I
nlassablement Gino, à sa table de travail, cherche l’inspiration. Et comme d’habitude il se livre à ce petit jeu qui consiste à faire l’aller-retour entre sa réalité et celle des villages, où il se transforme en son double Dzino. Rien de plus facile pour lui de se laisser emporter par son imagination, le tout c’est de ne pas aller trop loin. Mais là aussi il connaît la méthode : penser à quelque chose de bien terre à terre et hop le revoilà chez lui. Seulement le « graphiste de terrain » a d’autres préoccupations : il vient de voler le dossier du Docteur Wom qui décrit comment, à l’aide d’une guimbarde géante, celui-ci compte modifier la structure de l’univers des villages. Et cela, Gino/Dzino doit l’éviter à tout prix.
Une fois de plus Max Cabanes nous mène au gré de ses errements dans l’univers tarabiscoté des Villages.

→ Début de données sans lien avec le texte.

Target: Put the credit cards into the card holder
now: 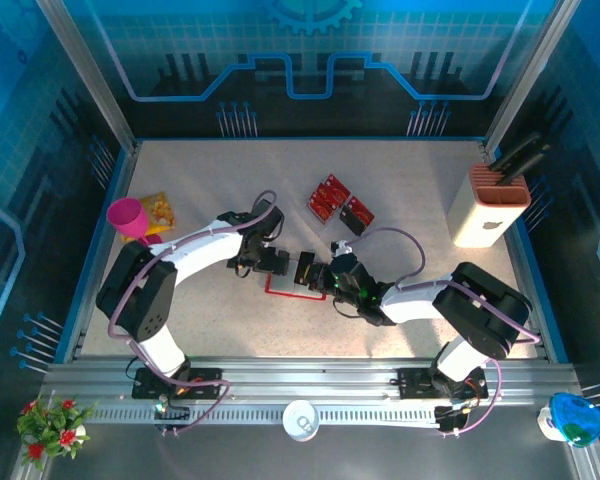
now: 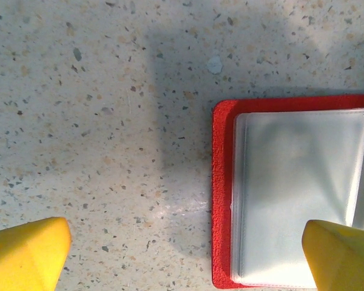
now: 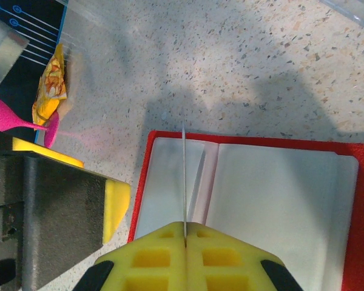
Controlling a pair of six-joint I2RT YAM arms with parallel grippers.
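Right pincer pinches a thin credit card edge-on; left pincer gapes wide.

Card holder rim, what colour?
Red on the card holder, paler inside. Left wrist view shows it best.

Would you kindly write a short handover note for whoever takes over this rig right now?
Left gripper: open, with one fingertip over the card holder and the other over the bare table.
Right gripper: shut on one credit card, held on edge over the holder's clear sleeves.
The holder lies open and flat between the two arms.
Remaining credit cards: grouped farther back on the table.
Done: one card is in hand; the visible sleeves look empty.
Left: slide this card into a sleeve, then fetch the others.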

Depuis le retour aux manettes de sa série fétiche, on était en droit de se demander vers quels rivages il comptait embarquer ses lecteurs. La réponse est catégorique : avec Une_fuite deux_horizons, l’auteur a définitivement combiné l’imaginaire et le réel. Et ce n’est pas peu dire : navette incessante entre son univers graphique et la dure réalité de l’existence, dédoublement flagrant de la personnalité ou encore questionnement perpétuel sur le devenir de l’artiste.

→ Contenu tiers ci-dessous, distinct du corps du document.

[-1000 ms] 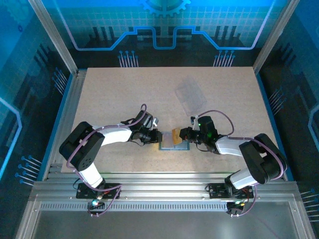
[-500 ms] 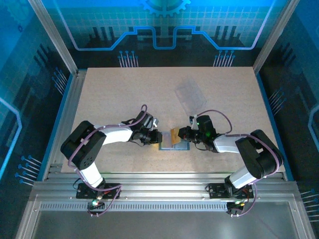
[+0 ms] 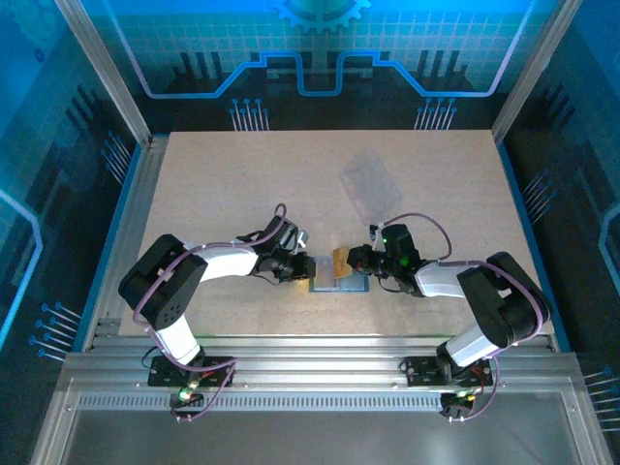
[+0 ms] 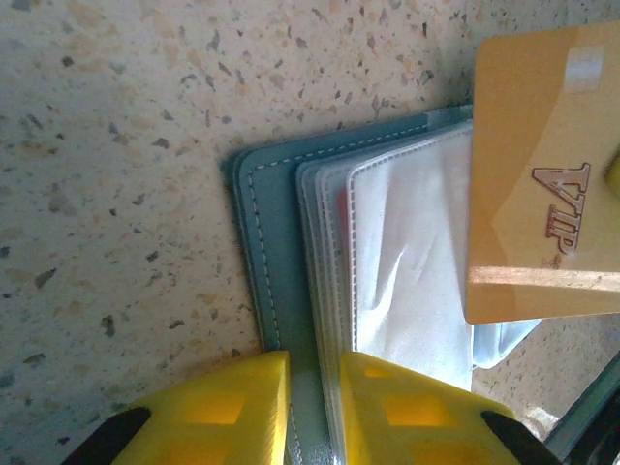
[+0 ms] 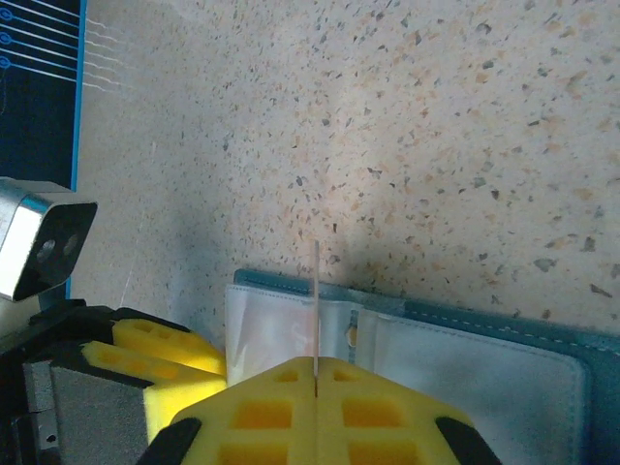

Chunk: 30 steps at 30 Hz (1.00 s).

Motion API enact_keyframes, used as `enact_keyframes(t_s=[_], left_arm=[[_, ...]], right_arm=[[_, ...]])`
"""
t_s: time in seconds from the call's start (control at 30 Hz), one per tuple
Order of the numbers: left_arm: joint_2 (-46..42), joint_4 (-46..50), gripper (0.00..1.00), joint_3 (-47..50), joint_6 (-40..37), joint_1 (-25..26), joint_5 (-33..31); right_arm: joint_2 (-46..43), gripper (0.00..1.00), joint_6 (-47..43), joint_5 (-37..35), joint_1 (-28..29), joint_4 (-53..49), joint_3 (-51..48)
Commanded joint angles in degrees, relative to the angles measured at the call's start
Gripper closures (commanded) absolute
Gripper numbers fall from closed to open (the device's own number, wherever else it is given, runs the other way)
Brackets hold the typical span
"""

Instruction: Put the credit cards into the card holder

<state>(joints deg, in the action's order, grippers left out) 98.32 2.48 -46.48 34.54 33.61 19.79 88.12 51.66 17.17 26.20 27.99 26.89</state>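
The teal-grey card holder (image 3: 341, 283) lies open on the table, its clear plastic sleeves (image 4: 407, 262) fanned up. My left gripper (image 4: 315, 387) is shut on the card holder's left edge (image 4: 257, 242), pinching the cover strip and the sleeve edges. A sliver of red (image 4: 341, 208) shows inside one sleeve. My right gripper (image 5: 317, 373) is shut on a gold credit card (image 4: 542, 194) marked VIP, seen edge-on (image 5: 318, 300) in the right wrist view. The card hangs over the holder's sleeves (image 5: 281, 329), tilted above them (image 3: 342, 259).
A clear plastic tray (image 3: 370, 184) lies farther back, right of centre. The left gripper's yellow fingers (image 5: 160, 349) sit close beside the card holder in the right wrist view. Metal rails run along the table's near edge (image 3: 310, 349).
My right gripper has edged slightly left with the gold card over the card holder. The left gripper has kept its hold and place.
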Motion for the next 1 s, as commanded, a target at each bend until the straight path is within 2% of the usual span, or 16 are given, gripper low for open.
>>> enact_keyframes(t_s=[0.0,0.97], left_arm=[[1.09,-0.19,0.78,-1.42,0.90,0.37,1.57],[1.57,-0.08,0.78,-1.63,1.11,0.41,1.52]], right_arm=[[0.52,1.00,-0.41,-1.24,0.47,0.25,0.33],[-0.34,1.00,-3.34,-4.95,2.00,-2.60,0.27]])
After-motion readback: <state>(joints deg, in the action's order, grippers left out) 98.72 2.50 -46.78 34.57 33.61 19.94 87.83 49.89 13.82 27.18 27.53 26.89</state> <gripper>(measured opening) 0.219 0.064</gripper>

Ce qui est réjouissant avec Cabanes, c’est d’être totalement impliqué dans l’histoire. En effet, impossible de lire cette série avec détachement, l’auteur se délectant à interpeller le lecteur, voire même à attendre une réponse de sa part. Ensuite à chacun de choisir son niveau de lecture et de réagir en conséquence. Mais personnellement ce que je préfère dans l’univers des Villages, c’est la truculence de ses dialogues : « c’est barjolatoire », « ça insécure les synapses » (les Jôles) ou bien « je vais te crouncher » (les Merdouzilss). Plus encore la richesse des personnages créés par Cabanes est surprenante. Il a atteint un tel niveau de griserie dans la création de son univers que, on peut le regretter, l’intrigue a tendance à passer au second plan. Mais enfin la poésie est omniprésente et c’est l’essentiel, et tant que durera cet état de fait, il n'aura aucun mal à nous transporter.
Plus aucun doute, l’esprit délirant de Max Cabanes est un labyrinthe et un feu brûle au cœur de ce château.